На дальней тони под вулканом Тятя рыбаки стаскивали в кучи валуны и сшивали расстеленные на песке крылья огромных ставников, чтобы опутать ими глубину и затеять с океаном войну, смерть в которой измеряется не пораженными единицами, а центнерами и тоннами. Океан сладостно шевелился у их ног.

С утра Витек включил магнитофон, и на музыку из немых глубин приплыло стадо нерп. Что-то происходило с животными каждый раз, когда парень прилаживал проводки от магнитофона к большому автомобильному аккумулятору и динамик начинал оглашать окрестности немудреной музыкой. Полтора десятка темно-пятнистых усатых голов зачарованно расположились, как зрители, на волновых уступах океанического театра.

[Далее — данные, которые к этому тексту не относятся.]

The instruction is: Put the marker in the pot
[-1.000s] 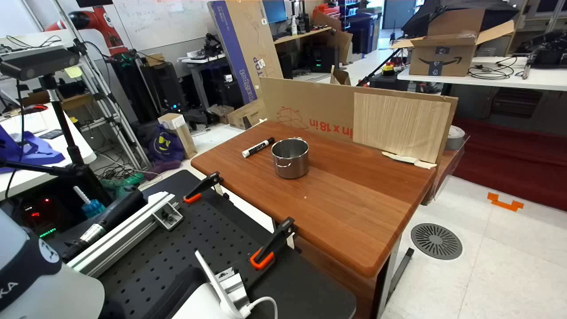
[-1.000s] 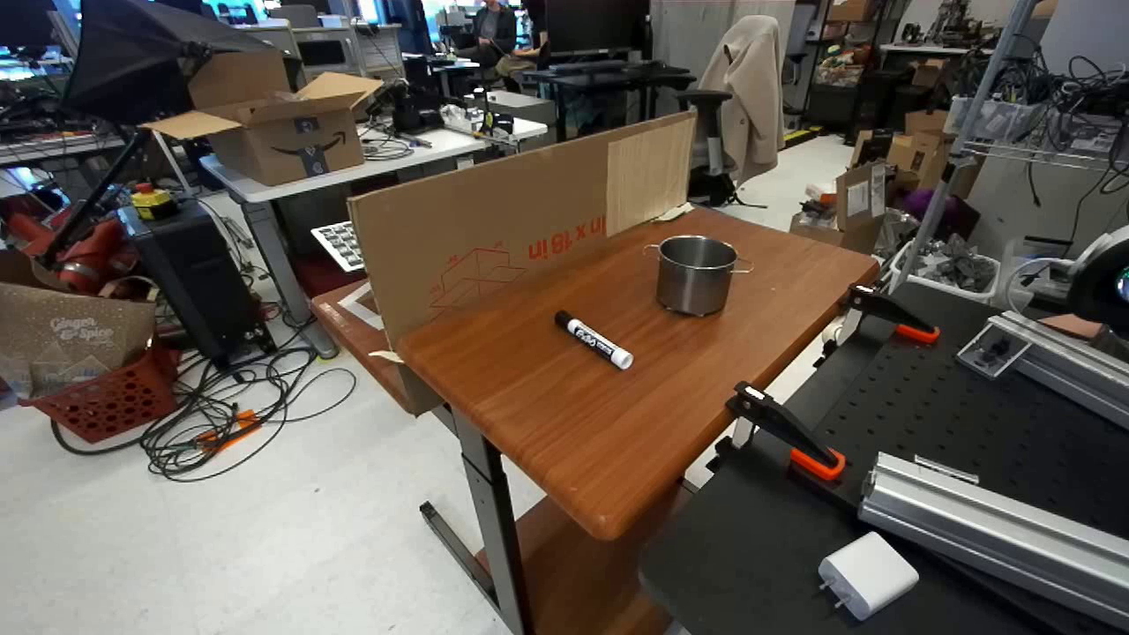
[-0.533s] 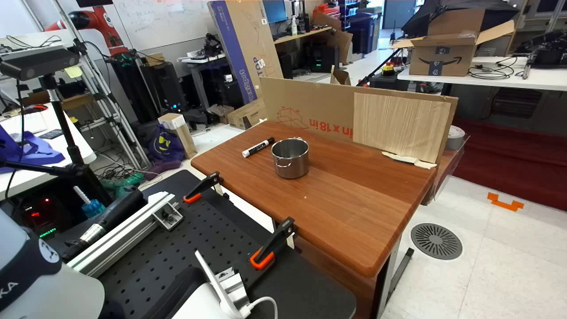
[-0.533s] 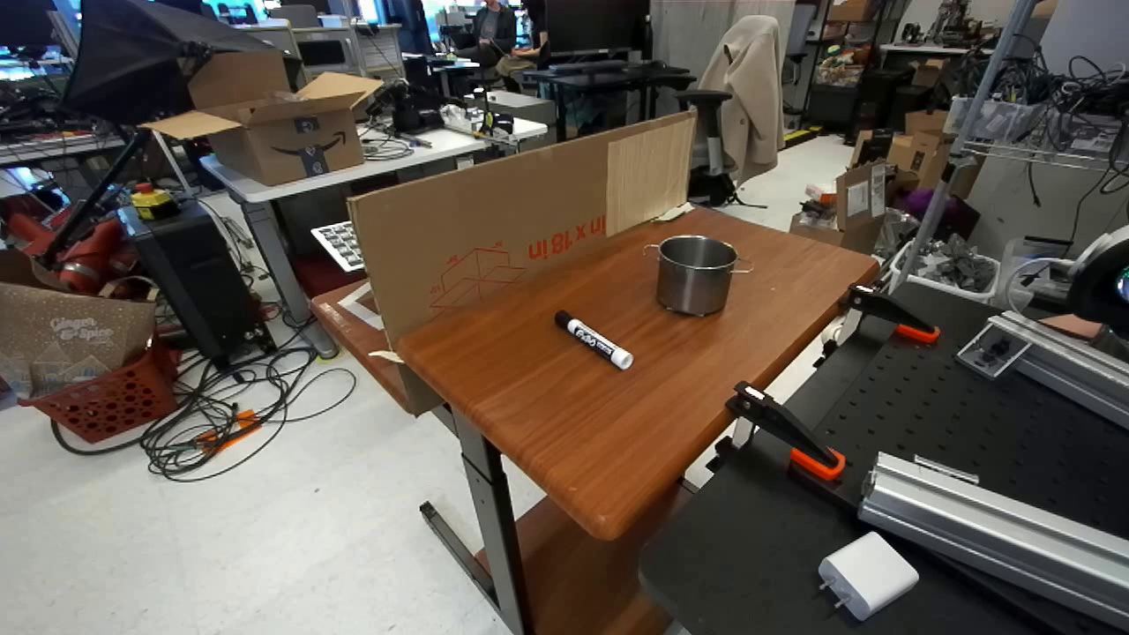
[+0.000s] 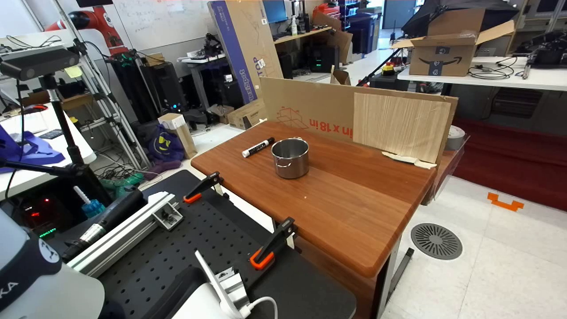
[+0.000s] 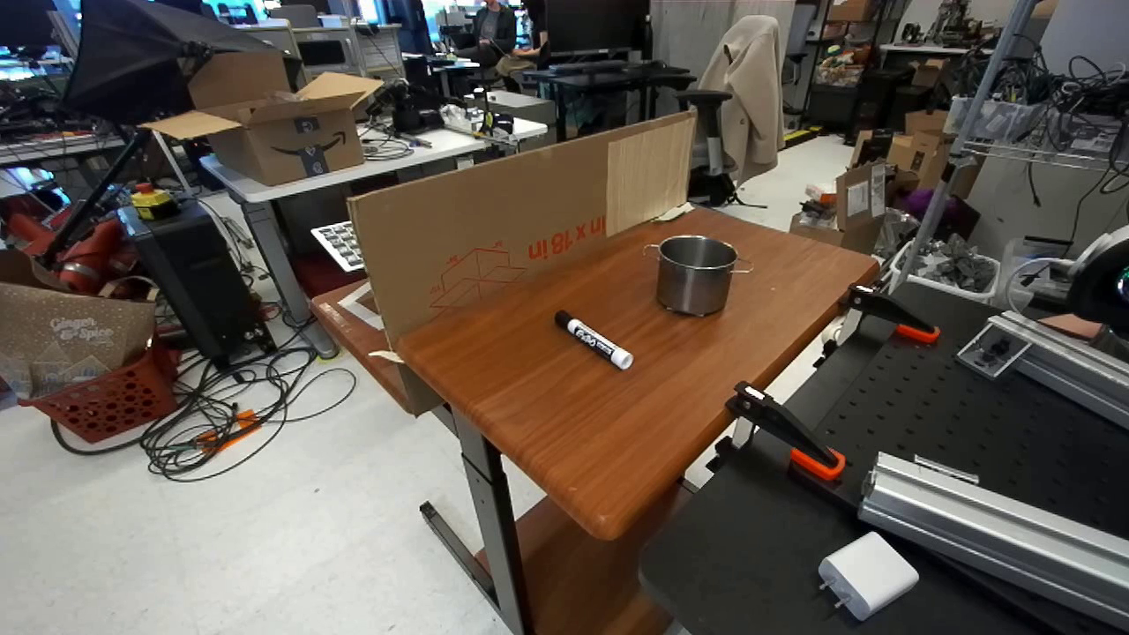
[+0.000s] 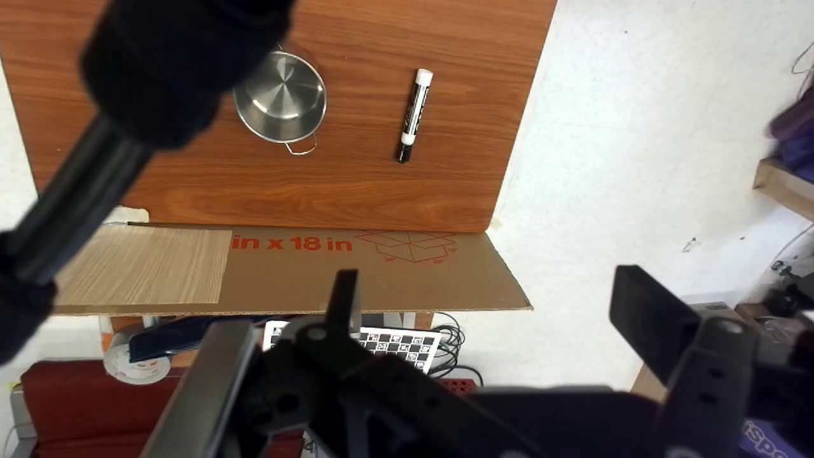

Один из рыбаков, обросший серой бороденкой, в которой лицо тонуло почти целиком, отчего весь он казался дремучим, непроницаемым, заговорил по-доброму, и глаза его засветились из свалявшихся зарослей:

— Слушают… Ни ушей, ни мозгов, а слушают… — Этот рыбак по фамилии Свеженцев был многоопытным человеком, объездил страну и много ходил по морям на разных рыболовах и рыбачил на прибрежных тонях, но и в свои пятьдесят два года сумел сохранить мечтательность новичка.